You end up at least knowing about them (after the 50th time some story or other pops up in your newsfeed), whether you have the slightest interest in them or not. I think part of the wise use of social media is being vigilant about being swept along in the current of scandal, simply thinking, reading, and caring about some story or other for no other reason than that everyone else is thinking, reading, and caring about it.
We need to actively fight against that tendency in our on-line, wired-in world. Just because (for example) some woman got cat-called walking down a street in New York and made a video about it, we don’t by that very fact have to Have A National Conversation about harassment. Really. We don’t.
Or, I understand that there is some Cardinal or other in Rome who’s gotten moved from one job to another (the details escape me), and this presages the coming of the antichrist or something. As has been foretold: “Lo, and I saw the seventh seal being broken open, and a voice from heaven cried, let the curial officials be transferred without a full explanation being given to those who Feed on the Buzz. And there was a great outcry and lamentation in the heavens, and a third of the bureaucrats fell from the heavens.” (The Apocalypse of Rorate Caeli 6: 66).
Yeah, anyhow, whatever. Not my circus, not my monkeys, as the saying goes.
All of this (which I have absolutely no intention of taking further interest in, writing about, or debating), puts me powerfully in mind of that wonderful Chesterton story “The Scandal of Father Brown.” As with many GKC stories, the plot is irrelevant. Essentially Fr. Brown is caught up in an affair where he appears to be helping a woman run away from her husband with her lover, and an American journalist on the scene dashes off an expose of this perfidious deed. It then turns out that the journalist got the characters wrong, and that the lover was the husband and vice versa, and Fr. Brown was restoring the marriage to right order.
But it’s this last bit of the story that I find especially relevant, where the scandal rages in the media, denunciations and defenses, pro-Burke and anti-Burke (oops, I meant to write Brown) camps forming, and high drama ensuing as the man is pilloried and then vindicated, pilloried and vindicated.

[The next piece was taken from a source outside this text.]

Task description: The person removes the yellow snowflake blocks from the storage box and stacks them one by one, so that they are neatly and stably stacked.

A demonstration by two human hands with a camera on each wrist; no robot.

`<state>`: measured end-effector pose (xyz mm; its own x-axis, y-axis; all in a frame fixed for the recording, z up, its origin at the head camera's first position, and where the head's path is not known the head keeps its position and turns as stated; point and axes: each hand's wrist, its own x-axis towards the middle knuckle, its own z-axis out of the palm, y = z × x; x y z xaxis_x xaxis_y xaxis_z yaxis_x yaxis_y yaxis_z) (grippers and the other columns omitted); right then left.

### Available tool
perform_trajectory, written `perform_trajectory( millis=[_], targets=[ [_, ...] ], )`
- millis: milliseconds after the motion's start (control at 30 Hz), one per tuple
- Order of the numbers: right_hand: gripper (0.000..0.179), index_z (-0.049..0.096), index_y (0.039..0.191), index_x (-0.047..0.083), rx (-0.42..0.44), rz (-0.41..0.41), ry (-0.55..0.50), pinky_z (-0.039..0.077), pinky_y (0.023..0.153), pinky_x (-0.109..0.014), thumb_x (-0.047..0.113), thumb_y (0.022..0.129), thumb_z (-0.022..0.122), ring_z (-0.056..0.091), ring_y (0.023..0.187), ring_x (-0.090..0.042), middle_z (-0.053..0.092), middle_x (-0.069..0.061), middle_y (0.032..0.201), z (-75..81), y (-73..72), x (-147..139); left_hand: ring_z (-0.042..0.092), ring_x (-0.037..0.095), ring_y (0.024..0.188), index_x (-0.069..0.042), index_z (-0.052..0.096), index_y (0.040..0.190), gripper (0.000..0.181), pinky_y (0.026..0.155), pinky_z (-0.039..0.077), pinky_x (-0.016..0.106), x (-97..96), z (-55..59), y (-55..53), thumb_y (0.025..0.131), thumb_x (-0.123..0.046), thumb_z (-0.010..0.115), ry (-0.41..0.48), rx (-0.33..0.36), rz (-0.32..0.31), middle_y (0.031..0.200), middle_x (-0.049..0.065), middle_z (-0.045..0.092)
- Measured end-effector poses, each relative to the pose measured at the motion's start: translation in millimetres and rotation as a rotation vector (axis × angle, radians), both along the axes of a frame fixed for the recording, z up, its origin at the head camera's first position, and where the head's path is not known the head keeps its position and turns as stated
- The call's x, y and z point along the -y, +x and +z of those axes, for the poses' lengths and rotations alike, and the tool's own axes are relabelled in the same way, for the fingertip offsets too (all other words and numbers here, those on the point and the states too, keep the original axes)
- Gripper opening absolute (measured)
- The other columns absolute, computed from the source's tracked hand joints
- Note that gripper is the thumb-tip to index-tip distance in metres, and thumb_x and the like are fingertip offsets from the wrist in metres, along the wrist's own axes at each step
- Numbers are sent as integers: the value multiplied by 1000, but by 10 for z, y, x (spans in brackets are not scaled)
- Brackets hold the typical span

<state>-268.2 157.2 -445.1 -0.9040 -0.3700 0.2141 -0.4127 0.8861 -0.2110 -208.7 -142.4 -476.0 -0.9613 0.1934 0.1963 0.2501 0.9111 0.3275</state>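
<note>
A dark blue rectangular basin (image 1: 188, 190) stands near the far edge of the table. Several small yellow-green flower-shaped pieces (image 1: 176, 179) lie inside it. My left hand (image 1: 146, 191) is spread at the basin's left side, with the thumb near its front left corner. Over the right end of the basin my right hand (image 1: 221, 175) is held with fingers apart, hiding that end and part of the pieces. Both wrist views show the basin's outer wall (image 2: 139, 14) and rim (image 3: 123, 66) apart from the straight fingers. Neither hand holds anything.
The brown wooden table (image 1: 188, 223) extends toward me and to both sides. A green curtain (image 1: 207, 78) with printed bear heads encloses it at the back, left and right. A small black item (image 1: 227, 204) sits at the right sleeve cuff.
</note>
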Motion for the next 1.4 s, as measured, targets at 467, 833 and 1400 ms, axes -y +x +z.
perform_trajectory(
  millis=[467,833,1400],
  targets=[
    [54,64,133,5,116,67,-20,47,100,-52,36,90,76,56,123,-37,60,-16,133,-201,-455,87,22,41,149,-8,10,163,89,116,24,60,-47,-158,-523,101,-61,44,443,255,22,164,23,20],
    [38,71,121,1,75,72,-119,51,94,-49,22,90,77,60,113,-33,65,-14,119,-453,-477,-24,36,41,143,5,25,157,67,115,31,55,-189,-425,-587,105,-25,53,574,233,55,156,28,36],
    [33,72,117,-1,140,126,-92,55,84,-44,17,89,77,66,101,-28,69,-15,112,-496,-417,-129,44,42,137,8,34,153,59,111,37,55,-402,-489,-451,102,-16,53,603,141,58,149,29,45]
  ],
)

Zzzzzzz… oh, sorry, nodded off there. My goodness, how boring and pointless I find all this scandal mongering.
And meanwhile, the real Cardinal Brown (oops, I mean to write… well, you know), is neither pilloried nor vindicated, not broken at all, but I hope is stumping along with his umbrella, so to speak, accepting (and here’s the money phrase) ‘the world as his companion, and never his judge.’
That’s it, there. The trouble with all this stupid tiresome SCANDAL, SCANDAL all the time, in the Church, out of the Church, wherever, is that it gives the ‘world’, be it Buzzfeed, Gawker, the NY Times or CNN, wayyyyy too much power. These people are not our judges. They’re no one’s judges. They really, truly, utterly Do Not Matter.

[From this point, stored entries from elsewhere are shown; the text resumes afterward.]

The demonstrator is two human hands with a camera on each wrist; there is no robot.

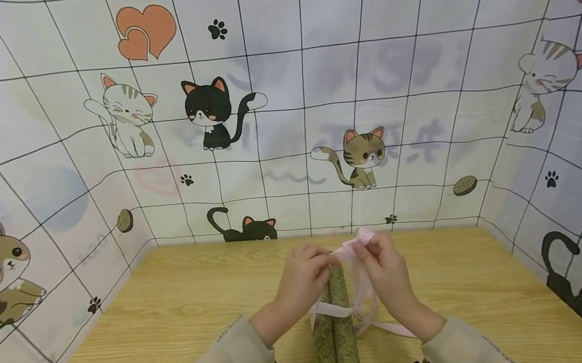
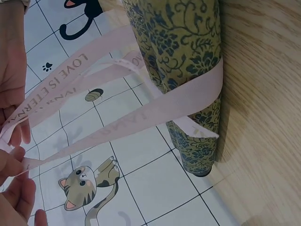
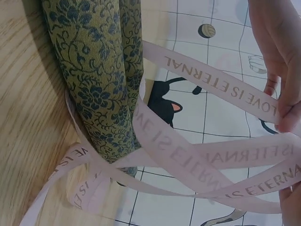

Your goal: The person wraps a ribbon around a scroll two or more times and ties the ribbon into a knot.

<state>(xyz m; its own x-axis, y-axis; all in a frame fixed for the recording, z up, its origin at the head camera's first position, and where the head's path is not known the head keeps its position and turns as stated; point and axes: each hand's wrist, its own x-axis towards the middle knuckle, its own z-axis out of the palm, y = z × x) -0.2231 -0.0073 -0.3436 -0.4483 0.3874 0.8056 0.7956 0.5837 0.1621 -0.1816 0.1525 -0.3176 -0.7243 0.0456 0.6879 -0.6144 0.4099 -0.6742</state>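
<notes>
Through the cameras I'm watching the left hand (image 1: 302,274) and right hand (image 1: 387,271) pinching a pink ribbon (image 1: 332,310) that is looping around two patterned rolls (image 1: 349,359). They're lying side by side on a wood-grain table (image 1: 194,289), white cat-print walls (image 1: 270,126) rising behind and beside it.

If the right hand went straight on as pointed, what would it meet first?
Past the pink ribbon it pinches, the right hand would likely meet the cat-print wall, though depth is unclear.

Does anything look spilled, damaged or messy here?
Nothing looks spilled or damaged. The pink ribbon looks untidy, in loose loops beside the patterned rolls, but that seems ordinary with left hand and right hand holding it.
</notes>
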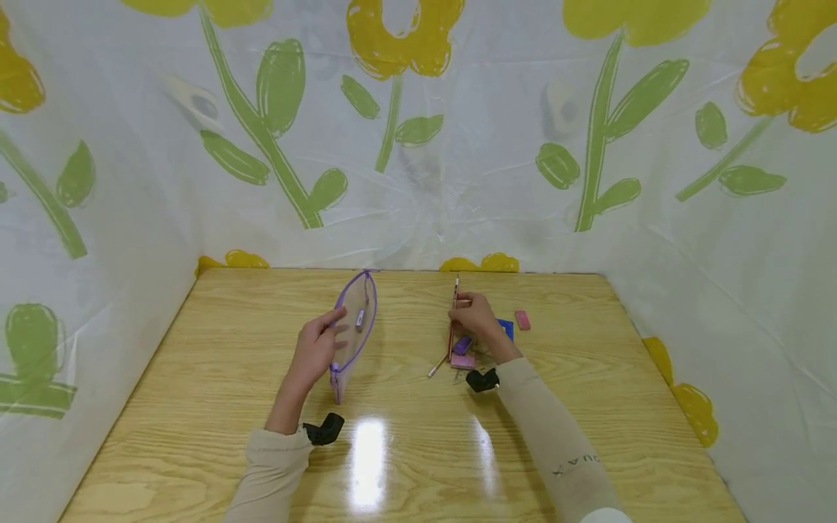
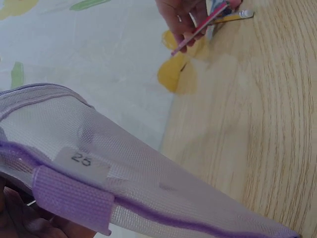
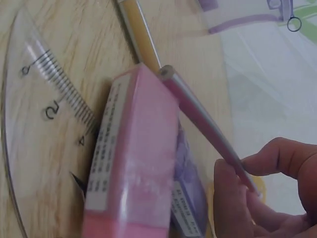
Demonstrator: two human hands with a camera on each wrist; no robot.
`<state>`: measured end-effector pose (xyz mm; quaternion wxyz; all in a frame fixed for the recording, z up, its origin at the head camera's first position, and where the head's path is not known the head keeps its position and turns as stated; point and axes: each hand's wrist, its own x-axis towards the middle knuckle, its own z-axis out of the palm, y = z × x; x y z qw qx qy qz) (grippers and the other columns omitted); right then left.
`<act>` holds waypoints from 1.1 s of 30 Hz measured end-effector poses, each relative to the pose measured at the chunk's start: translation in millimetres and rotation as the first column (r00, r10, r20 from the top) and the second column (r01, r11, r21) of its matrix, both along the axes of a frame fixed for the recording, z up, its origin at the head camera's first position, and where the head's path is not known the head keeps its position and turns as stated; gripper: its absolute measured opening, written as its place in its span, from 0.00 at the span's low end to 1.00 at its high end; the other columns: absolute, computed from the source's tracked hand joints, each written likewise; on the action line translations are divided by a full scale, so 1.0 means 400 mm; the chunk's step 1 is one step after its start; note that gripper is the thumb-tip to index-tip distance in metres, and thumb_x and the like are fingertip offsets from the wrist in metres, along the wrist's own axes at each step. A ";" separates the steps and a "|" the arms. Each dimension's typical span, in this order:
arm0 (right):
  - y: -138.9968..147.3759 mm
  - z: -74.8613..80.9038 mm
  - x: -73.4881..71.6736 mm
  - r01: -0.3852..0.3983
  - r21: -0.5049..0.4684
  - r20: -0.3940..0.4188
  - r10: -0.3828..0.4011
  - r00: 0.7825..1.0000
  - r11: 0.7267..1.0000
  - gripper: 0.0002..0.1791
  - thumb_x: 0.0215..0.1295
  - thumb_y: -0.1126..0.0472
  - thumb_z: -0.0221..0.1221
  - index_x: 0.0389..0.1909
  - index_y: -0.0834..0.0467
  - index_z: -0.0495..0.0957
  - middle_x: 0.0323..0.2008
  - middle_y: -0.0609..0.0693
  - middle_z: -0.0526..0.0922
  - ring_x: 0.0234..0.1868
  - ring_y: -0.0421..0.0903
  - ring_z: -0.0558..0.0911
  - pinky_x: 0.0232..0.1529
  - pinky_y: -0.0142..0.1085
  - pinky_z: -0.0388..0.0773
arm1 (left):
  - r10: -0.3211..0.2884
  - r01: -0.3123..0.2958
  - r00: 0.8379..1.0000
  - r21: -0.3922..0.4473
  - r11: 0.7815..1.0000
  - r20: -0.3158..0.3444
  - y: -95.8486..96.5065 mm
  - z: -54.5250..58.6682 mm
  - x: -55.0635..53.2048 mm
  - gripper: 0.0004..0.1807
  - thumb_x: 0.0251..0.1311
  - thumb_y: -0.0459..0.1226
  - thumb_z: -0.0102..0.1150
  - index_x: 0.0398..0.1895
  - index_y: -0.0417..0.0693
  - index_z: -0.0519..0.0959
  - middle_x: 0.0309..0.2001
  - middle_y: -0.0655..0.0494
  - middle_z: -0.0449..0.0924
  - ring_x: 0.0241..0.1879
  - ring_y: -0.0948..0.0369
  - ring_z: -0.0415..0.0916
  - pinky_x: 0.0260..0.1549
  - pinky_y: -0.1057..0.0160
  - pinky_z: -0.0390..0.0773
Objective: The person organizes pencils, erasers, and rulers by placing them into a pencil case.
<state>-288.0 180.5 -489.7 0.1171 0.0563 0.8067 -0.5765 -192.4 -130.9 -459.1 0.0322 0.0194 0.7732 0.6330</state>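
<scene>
My left hand (image 1: 315,354) holds a mesh zip pouch (image 2: 129,144) with purple edging, its zip opening spread wide. A small white and grey piece (image 1: 360,319) shows in the pouch's opening. To the right, my right hand (image 1: 480,318) pinches a red pencil (image 3: 203,119) between thumb and fingers. One end of that pencil is by a pink eraser (image 3: 143,158) and a purple eraser (image 1: 462,345). Under these lie a yellow pencil (image 1: 437,365) and a clear scale with printed numbers (image 3: 49,89). The left fingers are partly hidden by the pouch in the left wrist view.
Beside the right wrist is a blue flat object (image 1: 506,329), partly covered. Another pink eraser (image 1: 522,319) lies farther right on the wooden table (image 1: 209,349). A flowered white sheet (image 1: 471,181) stands along the back and both sides.
</scene>
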 end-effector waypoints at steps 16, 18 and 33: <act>-0.007 0.017 0.034 -0.050 -0.178 -0.041 0.044 0.998 0.983 0.34 0.68 0.72 0.55 0.75 0.66 0.60 0.57 0.67 0.72 0.46 0.57 0.83 0.42 0.39 0.90 | 0.005 -0.005 1.000 0.017 1.000 0.000 0.003 -0.001 0.008 0.27 0.76 0.30 0.31 0.76 0.30 0.59 0.76 0.35 0.60 0.70 0.40 0.67 0.64 0.50 0.79; -0.012 0.018 0.037 -0.058 -0.206 -0.072 0.044 0.996 0.977 0.34 0.68 0.73 0.55 0.75 0.67 0.60 0.57 0.67 0.72 0.44 0.53 0.83 0.42 0.39 0.91 | 0.009 -0.009 1.000 0.019 1.000 0.000 0.003 -0.001 0.008 0.27 0.77 0.30 0.31 0.76 0.31 0.59 0.76 0.35 0.60 0.70 0.41 0.67 0.64 0.50 0.79; -0.062 0.035 0.076 -0.072 -0.402 -0.218 -0.019 0.976 0.913 0.32 0.68 0.78 0.55 0.72 0.64 0.63 0.51 0.60 0.73 0.41 0.47 0.84 0.39 0.37 0.91 | 0.012 -0.012 1.000 0.025 1.000 -0.004 0.007 0.002 0.013 0.26 0.77 0.30 0.33 0.76 0.31 0.60 0.75 0.35 0.60 0.70 0.41 0.67 0.64 0.49 0.79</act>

For that matter, the Pope is not our judge, either. If Pope Francis phones me up today and transfers me to Ulan Bator or something, who cares? Off I will go to Mongolia, and see what awaits me there.
There is one Judge, and one Judge only, and all of us are to spend our lives stumping along and attending to our duties, being obedient, and loving as best we can, where we are, under the merciful eyes of the One Judge of men. Everything else is a distraction, pure and simple.